The practice has become so widespread – some say half of Modern Orthodox teens text on Shabbat – that it has developed its own nomenclature – keeping “half Shabbos,” for those who observe all the Shabbat regulations except for texting; “gd Shbs,” is the shorthand text greeting that means good Shabbos.
For Many Orthodox Teens, ‘Half Shabbos’ Is A Way Of Life
Texting on Saturdays seen as increasingly common ‘addiction.’
Steve Lipman • The Jewish Week
At a recent campgrounds Shabbaton sponsored by a local Modern Orthodox high school, the teenage participants broke into small groups after the meals, as is usual, to talk with their friends.
On their cell phones.
Of the 17 students who attended the weekend program, said 17-year-old Julia, a junior at the day school, most sent text messages on Shabbat – a violation of the halachic ban on using electricity in non-emergency situations.
“Only three [of the 17 students] didn’t text on Shabbos,” Julia says.
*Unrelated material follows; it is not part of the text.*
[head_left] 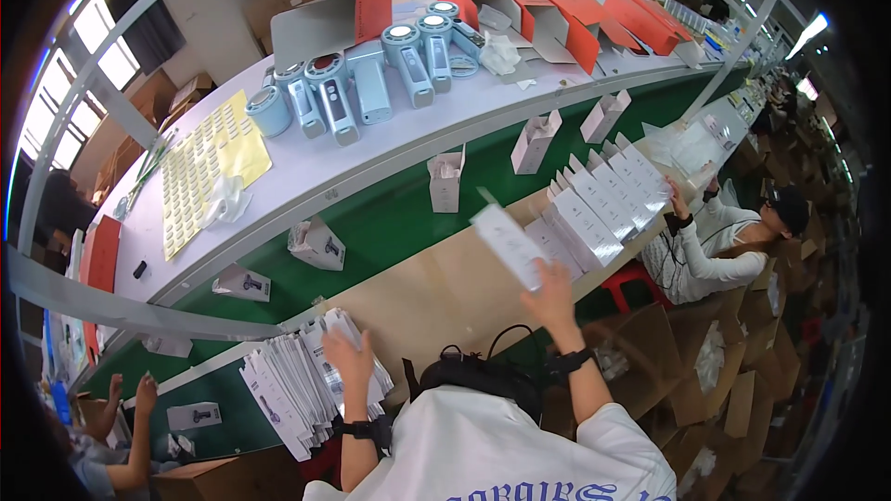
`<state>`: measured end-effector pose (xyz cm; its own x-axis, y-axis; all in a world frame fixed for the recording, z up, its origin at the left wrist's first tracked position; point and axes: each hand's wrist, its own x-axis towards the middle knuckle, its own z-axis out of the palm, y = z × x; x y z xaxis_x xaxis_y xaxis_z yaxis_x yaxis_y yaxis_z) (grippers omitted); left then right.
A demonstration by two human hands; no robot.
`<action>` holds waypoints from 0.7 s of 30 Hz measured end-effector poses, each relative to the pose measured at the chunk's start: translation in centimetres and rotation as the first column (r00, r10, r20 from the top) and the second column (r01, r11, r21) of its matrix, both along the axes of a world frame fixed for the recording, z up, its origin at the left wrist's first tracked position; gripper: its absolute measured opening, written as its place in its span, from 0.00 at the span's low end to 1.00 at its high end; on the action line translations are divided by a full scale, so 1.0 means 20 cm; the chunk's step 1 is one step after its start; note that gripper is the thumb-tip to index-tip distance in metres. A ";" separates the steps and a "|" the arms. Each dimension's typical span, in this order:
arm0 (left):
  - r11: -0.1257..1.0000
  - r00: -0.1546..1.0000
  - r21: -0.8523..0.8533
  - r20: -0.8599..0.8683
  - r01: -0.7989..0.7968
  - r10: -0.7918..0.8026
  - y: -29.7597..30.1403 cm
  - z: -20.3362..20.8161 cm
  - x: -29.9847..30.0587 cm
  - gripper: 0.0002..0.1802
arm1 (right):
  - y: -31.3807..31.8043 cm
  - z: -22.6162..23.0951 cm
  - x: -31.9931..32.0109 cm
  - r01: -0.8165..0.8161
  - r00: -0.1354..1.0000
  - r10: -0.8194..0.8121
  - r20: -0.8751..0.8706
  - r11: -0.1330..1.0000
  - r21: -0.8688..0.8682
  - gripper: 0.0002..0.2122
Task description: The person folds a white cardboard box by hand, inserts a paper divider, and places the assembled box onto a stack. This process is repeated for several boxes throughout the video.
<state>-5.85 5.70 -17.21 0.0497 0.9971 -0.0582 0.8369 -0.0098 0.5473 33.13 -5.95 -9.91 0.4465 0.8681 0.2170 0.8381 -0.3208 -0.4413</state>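
Observation:
My right hand (553, 299) grips the near end of a white carton (509, 243), tilted above the tan work surface. An end flap stands up at its far end. To the right of that carton, several white boxes (599, 199) stand in a packed row. At the left, my left hand (349, 354) lies over a stack of flat white cartons (290, 388), its fingers stretched out and touching the top ones. No grip on any carton shows there.
Open white boxes, one an upright carton (446, 182), sit along the green conveyor belt (390, 213). Beyond it, a shelf (371, 144) bears light-blue handheld devices (373, 88), red boxes (566, 23) and a yellow sticker sheet (209, 167). Co-workers sit at both sides; brown cartons (668, 353) stand behind right.

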 end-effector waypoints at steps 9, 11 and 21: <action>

Most did it “out in the open,” sitting at picnic tables. “They weren’t hiding it.”
The students at the Shabbaton were not the exception for their age group. According to interviews with several students and administrators at Modern Orthodox day schools, the practice of texting on Shabbat is becoming increasingly prevalent, especially, but not exclusively, among Modern Orthodox teens.
It’s a literally hot-button issue that teachers and principals at yeshiva day schools, whose academic year ends this week, acknowledge and deal with it in both tacit and oblique ways. For the most part, they extol the virtues of keeping Shabbat rather than chastising those who violate it.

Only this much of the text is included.